All the Chinese systems do is add a threat to the USN task forces operating near Chinese coasts. The aren’t supposed to win a major fleet action like Midway or Trafalgar.
If the Chinese Navy can keep the USN Carrier and LHA groups away from its coast, thats a win.
What you are describing is basically the ship killing systems that has been available to most combatants since the 70’s. I think (sarcasm here) the Chinese already had that one. The system they are saying they have is a hyper-velocity long range system that could defeat US or anyone else’s defenses since it would, in theory, be able to come in from odd directions and at very high speeds.
The Russian torpedoes are their theoretical supercavitating ones that can travel at, again, theoretically very high speeds (and somehow be able to maneuver as well) from greater distances to defeat traditional defenses.
No one is saying China and Russia don’t have traditional missile attack systems or torpedoes either. That would be particularly stupid, since they do. But these supposed carrier killer systems are highly speculative and, frankly, are probably mostly vaporware when it comes down to a practical, deploy-able weapons system.

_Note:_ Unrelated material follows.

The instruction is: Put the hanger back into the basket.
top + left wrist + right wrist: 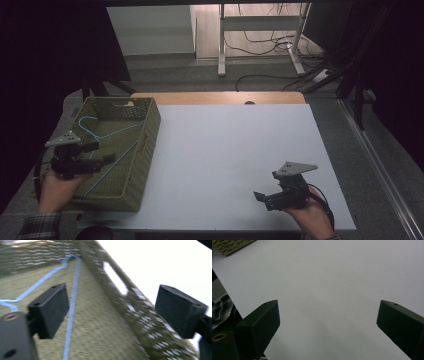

They have a hell of a lot bigger budget. But they are still a building force at this point, and they also have a mix of a small number of good new units and lots of old crap. It’s going to take them a decade or so to really build a working blue water navy, and probably that or longer to build a real carrier force.
I’d be extremely disappointed if there weren’t already a bunch of TLAMs in the region pre-programmed with the coordinates of each and every one of those islands.
Chinese anti-carrier missiles are designed to sink carriers. You said a carrier fleet’s defense would prevent this. How is that different than saying they can’t be sunk by anti-carrier missiles?
Yes, for now. China has protested this and said that the South China Sea is its territorial waters and our navy is violating their territory. So far it’s been diplomatic protests.
Meanwhile China has developed an anti-carrier missile system and is deploying it in the South China Sea. It’s scheduled to be complete by 2020.
I think there’s a pattern here. I feel that once China has the missiles in place it will upgrade its protests. It will no longer simply make protests over what it sees as an invasion. They will instead warn other countries, including the United States, that any further unauthorized ships in what it regards as its territorial waters will be fired on.
Definitely. I don’t think Russian’s navy is necessarily a joke, but it’s a fading force for sure. Starved of resources and without even the money to properly maintain it, let alone expand it or it’s capabilities. Still a powerful force on the world scene, which says more about everyone else’s navy but the US’s than great things about Russia.